Due to the challenges involved in the diagnosis of prediabetes, analyzing the relative prevalence of prediabetes from literature may be difficult [7]. However, the International Diabetes Federation has published details of current and future developments in prediabetic people aged 20 to 79 years based on IGT [9]. The global prevalence of IGT was reported to be 343 million (7.8%) in 2010, with rates ranging from 5.8% in Southeast Asia to 11.4% in North American and Caribbean countries. The prevalence of prediabetes is expected to increase to 471 million people worldwide by 2035 and 587 million by 2045 [9].
Diabetes affects 75 million individuals in Southeast Asia (8.3% of the adult population) and 138 million individuals (8.5% of the adult population) in the Western Pacific, placing a disproportionate burden on them. As a result of this upward trend, Asia is anticipated to account for more than 60% of the world’s diabetic population [10]. In addition, Asians have a diverse racial and genetic propensity to diabetes as well as a lower tolerance for environmental exposure [10]. In the Asian zone, a higher frequency of prediabetes and diabetes is observed among Indians (18.9% and 37.9%, respectively) and Malays (22.6% and 23.8%, respectively). Diabetes is more prevalent among females (21.9%) and city inhabitants (21.5%) [11].
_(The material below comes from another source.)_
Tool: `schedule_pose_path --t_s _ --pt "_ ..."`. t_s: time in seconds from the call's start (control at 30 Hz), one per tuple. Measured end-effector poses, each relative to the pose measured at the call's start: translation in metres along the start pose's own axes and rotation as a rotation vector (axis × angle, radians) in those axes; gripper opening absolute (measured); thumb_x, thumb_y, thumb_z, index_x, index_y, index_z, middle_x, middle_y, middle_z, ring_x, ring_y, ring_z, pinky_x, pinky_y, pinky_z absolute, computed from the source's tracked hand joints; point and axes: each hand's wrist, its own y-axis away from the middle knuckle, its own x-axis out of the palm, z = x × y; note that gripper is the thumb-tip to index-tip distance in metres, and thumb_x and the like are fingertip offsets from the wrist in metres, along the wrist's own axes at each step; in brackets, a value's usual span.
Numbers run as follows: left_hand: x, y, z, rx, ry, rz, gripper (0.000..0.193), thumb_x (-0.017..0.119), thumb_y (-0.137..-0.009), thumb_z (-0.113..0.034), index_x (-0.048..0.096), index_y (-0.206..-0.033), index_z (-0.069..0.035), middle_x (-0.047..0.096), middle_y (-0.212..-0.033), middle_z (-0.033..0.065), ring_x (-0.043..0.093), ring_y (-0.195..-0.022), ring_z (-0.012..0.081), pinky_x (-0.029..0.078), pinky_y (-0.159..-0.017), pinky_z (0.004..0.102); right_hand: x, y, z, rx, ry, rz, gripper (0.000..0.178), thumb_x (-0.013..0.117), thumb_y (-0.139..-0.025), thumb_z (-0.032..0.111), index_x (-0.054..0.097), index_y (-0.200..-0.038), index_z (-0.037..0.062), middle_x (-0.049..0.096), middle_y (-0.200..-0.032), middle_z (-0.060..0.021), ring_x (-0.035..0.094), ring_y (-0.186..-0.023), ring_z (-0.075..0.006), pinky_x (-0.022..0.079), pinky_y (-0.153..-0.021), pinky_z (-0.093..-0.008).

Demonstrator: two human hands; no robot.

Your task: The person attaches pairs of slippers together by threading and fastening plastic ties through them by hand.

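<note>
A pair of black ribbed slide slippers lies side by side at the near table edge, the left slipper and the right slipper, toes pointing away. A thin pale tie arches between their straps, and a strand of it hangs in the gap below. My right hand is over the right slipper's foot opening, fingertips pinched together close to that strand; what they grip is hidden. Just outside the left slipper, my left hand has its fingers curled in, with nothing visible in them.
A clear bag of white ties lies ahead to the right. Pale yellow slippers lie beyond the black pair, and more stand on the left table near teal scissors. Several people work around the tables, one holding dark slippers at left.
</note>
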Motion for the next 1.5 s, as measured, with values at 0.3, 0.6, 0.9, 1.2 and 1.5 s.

The Center for Disease Control and Prevention reports that nearly 90% of prediabetic patients are unaware of their condition [12]. Prediabetes can progress to type 2 diabetes mellitus (T2DM) in as little as 5 years in up to 70% of patients with the condition [13]. Within 3–5 years, approximately 25% of people with prediabetes develop overt T2DM and up to 70% of people will develop overt diabetes within their lifetime [12,13].
The rate at which people progress from prediabetes to diabetes varies depending on the population and the standards used to define prediabetes [14,15]. In the Diabetes Prevention Program (DPP) outcome analysis, the prevalence of diabetes in the control group was reported to be 11% [16]. The incidence of diabetes was reported to be >90% in patients with IGT, characterized by recurrent OGTT in controls over a 20-year period in the China Da Qing Diabetes Prevention Study. Individuals with both IFG and IGT have a higher chance of developing diabetes than those with IFG or IGT alone [14,17].
Prediabetes has reached epidemic proportions and can cause severe complications as the disease progresses. Several disorders are commonly associated with diabetes, such as nephropathy, neuropathy, diabetic retinopathy, and macrovascular problems, and are more likely to occur in people with prediabetes [13]. Long-term diabetes, as a chronic disease, leads to a reduction in the quality of life and a considerable increase in health care expenses [9]. To stop the rising incidence of diabetes, awareness of prediabetes and action become crucial.
Diabetes prevention has not been implemented, even by healthcare providers who want to improve their health services. A study on prediabetes knowledge, attitudes, and practice found limited prediabetes diagnosis. Further, patients who tested positive for prediabetes were not referred to the active DPP [18].
The emphasis on diabetes treatment appears to assume that any focus on diabetes must begin with a patient diagnosed with the disease. However, this view ignores the importance of diabetes prevention in the provision of high-quality care. It is critical to effectively treat patients with diabetes, but diabetes prevention is essential to close the gap with diabetes management in terms of clinical priorities in primary care [19].
Prediabetes is a treatable condition that increases the risk of developing diabetes. Improved recognition and risk stratification of people with prediabetes allows clinicians to gain a better understanding of the most effective therapies to reduce the number of patients under their care who develop diabetes. If they do not receive an intervention, up to 37% of patients with prediabetes will develop diabetes within 4 years [20].
Although prediabetes is generally acknowledged and endorsed by major global guidelines on diabetes mellitus (DM), practitioners and health professionals still lack a good understanding and knowledge of the issue [21]. Consequently, identifying and treating people with prediabetes is crucial in our attempts to improve access to healthcare, decrease the disease burden, and protect those at risk [20].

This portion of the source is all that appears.